Only the lines below, from the one with "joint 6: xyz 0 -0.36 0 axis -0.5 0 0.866" through the one with "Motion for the", are to be written out, exactly.

(Stored items)
····················

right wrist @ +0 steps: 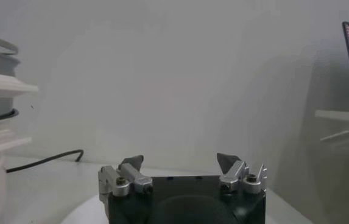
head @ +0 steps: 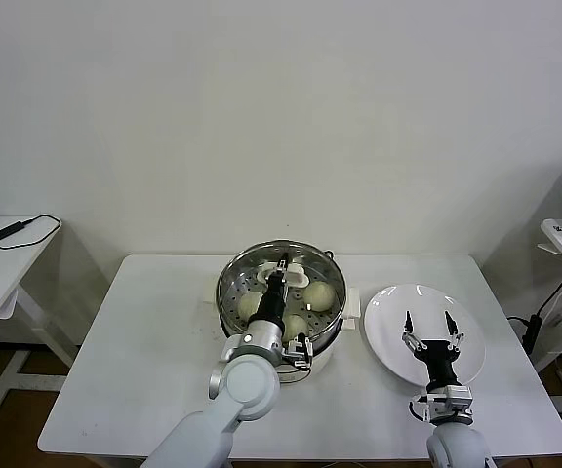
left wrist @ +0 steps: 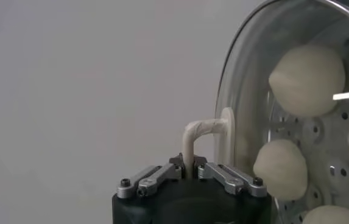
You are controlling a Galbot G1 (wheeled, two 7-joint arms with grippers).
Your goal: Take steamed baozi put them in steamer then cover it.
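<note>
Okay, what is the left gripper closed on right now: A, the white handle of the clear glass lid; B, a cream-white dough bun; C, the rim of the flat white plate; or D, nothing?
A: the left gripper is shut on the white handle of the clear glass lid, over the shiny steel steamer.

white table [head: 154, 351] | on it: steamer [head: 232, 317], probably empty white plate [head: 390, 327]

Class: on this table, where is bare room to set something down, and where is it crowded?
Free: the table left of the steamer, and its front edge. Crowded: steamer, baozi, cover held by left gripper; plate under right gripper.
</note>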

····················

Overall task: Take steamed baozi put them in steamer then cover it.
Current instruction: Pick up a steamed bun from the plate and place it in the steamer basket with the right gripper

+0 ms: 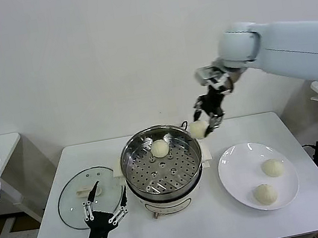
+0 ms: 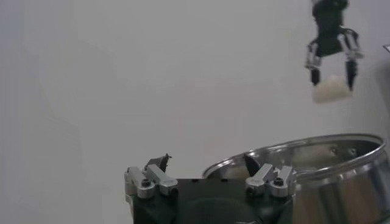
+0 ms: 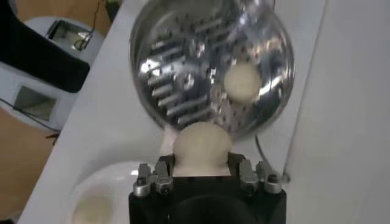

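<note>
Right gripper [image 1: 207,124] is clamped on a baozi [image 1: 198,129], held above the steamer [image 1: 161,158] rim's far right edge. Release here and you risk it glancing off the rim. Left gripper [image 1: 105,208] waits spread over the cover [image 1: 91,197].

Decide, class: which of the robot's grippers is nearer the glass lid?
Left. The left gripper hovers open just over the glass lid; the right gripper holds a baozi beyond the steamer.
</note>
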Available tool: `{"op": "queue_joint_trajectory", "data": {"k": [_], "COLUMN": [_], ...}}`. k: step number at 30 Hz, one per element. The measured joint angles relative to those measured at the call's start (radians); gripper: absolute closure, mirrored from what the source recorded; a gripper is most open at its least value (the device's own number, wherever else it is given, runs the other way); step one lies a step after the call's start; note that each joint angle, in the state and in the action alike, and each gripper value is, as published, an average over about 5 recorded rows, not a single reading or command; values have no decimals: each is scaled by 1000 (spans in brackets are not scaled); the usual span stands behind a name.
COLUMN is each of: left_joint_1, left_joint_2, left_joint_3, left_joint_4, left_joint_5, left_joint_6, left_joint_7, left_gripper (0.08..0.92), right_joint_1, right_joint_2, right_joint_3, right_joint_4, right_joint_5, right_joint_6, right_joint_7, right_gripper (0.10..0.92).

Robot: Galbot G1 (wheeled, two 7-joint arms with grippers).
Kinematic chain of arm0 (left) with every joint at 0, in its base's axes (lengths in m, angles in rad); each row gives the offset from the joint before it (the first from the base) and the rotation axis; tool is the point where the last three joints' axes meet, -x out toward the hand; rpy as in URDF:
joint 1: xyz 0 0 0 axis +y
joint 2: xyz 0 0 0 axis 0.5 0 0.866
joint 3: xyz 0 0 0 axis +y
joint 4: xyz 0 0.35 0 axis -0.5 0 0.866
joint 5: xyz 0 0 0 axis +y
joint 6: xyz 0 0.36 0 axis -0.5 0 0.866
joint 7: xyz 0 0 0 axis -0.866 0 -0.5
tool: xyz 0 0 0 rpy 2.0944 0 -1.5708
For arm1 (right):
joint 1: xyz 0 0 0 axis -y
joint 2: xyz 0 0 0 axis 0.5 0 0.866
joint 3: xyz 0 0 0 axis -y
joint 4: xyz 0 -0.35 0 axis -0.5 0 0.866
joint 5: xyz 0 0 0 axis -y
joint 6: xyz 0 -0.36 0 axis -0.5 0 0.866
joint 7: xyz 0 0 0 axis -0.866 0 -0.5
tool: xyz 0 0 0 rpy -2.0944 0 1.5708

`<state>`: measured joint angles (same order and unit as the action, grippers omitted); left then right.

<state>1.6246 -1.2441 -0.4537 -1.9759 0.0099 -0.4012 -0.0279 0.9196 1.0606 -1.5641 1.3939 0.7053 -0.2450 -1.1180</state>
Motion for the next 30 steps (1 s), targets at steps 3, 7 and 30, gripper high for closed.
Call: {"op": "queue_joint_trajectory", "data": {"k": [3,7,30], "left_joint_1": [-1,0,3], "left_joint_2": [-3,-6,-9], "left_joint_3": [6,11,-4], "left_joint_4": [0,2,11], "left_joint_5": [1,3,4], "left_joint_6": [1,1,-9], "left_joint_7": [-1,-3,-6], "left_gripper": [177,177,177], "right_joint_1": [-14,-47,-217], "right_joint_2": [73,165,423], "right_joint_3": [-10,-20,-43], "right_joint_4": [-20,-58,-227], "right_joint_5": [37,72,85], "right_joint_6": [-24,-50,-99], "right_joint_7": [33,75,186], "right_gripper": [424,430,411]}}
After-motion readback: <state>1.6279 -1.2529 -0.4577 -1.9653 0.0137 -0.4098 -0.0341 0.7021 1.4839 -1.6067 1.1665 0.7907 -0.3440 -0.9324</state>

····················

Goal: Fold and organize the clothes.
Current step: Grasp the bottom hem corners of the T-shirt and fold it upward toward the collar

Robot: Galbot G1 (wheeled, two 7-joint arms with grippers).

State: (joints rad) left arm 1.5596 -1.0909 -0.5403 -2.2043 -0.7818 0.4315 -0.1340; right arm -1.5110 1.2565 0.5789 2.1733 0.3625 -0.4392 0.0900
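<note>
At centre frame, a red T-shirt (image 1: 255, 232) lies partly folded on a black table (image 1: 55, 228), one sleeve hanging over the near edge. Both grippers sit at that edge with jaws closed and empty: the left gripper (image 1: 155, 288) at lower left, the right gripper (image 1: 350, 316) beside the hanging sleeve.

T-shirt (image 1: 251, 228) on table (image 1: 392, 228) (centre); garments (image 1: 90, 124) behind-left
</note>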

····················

Output below:
joint 6: xyz 0 -0.36 0 axis -0.5 0 0.866
joint 7: xyz 0 0 0 axis -0.866 0 -0.5
tool: xyz 0 0 0 rpy -2.0944 0 1.5708

`<state>`: measured joint angles (same order and unit as the action, grippers omitted); left then right.

<state>1.6246 -1.2441 -0.4537 -1.9759 0.0099 -0.4012 -0.0279 0.9196 1.0606 -1.5641 1.3939 0.7053 -0.2450 -1.1180</state>
Motion for the next 30 steps (1 s), targets at steps 3, 7 and 30, gripper high for closed.

What appears above is the complete answer.